Dévaler les flancs de montagne à tout berzingue sans être lesté par l'apesanteur, c'est le miracle du Speed Riding, un sport hybride entre ski et parapente.
Skier plus vite et plus haut, c'est possible grâce au Speed Riding.

L'hiver approche, c'est le moment de découvrir le Speed Riding. Ce sport de montagne permet de descendre en ski des pentes enneigées tout en étant attelé à une aile de parapente. L'avantage ? Il donne la possibilité de rider dans des endroits qui ne sont pas accessibles dans la pratique du ski traditionnel. En déjouant les contraintes de l'apesanteur, on peut alors survoler des zones risquées et effectuer des figures acrobatiques. Comme tous les sports extrêmes, le Speed Riding nécessite un minimum de formation. La toute première école au monde est apparue en 2004 à la station française de Valfréjus. Gérée par la Fédération française de vol libre (FFVL), cette activité compte désormais pas moins d'une cinquantaine de structures pour les skieurs qui souhaiteraient s'initier à cette discipline.

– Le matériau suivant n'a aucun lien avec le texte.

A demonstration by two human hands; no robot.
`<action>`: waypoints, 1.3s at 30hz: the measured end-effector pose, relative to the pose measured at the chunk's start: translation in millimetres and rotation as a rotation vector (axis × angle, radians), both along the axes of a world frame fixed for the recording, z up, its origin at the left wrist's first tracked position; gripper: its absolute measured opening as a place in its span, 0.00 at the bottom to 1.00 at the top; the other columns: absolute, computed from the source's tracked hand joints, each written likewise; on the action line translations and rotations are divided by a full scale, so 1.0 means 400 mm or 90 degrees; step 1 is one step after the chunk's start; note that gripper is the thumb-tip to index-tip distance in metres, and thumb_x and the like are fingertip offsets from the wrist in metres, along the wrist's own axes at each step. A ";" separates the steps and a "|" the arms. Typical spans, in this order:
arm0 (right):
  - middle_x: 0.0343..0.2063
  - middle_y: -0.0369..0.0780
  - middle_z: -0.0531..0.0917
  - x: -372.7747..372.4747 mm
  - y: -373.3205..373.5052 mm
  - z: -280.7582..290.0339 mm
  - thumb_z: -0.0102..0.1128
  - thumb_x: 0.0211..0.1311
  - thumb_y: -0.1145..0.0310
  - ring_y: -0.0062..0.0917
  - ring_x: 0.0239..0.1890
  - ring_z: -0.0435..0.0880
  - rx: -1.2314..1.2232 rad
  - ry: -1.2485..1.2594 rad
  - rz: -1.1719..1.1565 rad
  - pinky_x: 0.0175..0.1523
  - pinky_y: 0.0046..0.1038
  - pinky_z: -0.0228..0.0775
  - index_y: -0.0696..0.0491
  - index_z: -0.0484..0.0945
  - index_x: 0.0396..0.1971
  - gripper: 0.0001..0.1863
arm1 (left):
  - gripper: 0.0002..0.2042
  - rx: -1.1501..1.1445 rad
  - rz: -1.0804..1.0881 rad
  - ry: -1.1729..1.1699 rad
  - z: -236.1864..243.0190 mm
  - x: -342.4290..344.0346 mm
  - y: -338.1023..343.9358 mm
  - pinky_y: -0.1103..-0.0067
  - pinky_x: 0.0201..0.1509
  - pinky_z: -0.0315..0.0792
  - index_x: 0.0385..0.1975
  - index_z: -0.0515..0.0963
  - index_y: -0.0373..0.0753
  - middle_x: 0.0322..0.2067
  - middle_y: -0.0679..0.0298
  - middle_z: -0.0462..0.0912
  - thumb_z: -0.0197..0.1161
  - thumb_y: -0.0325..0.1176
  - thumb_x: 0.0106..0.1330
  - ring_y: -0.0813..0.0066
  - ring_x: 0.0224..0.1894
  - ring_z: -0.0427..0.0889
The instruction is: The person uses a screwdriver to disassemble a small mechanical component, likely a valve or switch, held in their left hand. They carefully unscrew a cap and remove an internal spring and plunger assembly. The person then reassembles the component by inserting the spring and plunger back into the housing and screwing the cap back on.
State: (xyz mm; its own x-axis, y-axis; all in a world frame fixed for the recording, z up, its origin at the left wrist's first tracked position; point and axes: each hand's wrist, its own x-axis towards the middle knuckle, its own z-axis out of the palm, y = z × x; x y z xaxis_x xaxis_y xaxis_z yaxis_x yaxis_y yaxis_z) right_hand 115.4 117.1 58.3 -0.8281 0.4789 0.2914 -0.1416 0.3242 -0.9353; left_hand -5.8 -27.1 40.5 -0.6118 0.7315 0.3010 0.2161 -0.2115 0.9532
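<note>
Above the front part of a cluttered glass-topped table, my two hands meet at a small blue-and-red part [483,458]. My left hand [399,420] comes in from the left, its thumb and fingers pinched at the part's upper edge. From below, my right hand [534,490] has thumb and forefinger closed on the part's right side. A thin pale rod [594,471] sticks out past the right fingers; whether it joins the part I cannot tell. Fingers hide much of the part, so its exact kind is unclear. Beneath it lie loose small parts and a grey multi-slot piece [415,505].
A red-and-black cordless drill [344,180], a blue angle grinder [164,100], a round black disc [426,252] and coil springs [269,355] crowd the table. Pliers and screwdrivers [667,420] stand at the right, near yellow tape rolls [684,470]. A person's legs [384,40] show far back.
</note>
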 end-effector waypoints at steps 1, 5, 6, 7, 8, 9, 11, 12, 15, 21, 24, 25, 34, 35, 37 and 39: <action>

Les règles de base du Speed Riding

À la différence du snowkite, une variante hivernale du kitesurf, le Speed Riding n'a pas besoin du vent mais nécessite une petite aile de parapente et une sellette. Plus le rider est expérimenté, plus il cherchera à utiliser une surface de voile plus petite – elles vont de 16 à 8 m². L'intérêt est de contourner les zones rocheuses d'une montagne en décollant plus vite et de pouvoir atterrir avec maniabilité et à toute vitesse sur les flancs enneigés. La pratique de ce sport requiert donc un très bon niveau en ski – classe 3 indispensable – et quelques précautions – le port d'un casque est obligatoire. Chaque année depuis 2012, la FFVL organise le championnat de France de Speed Riding. Si la France est en tête dans le développement de ce sport entre ciel et neige, nul doute qu'il devrait faire des émules dans d'autres pays.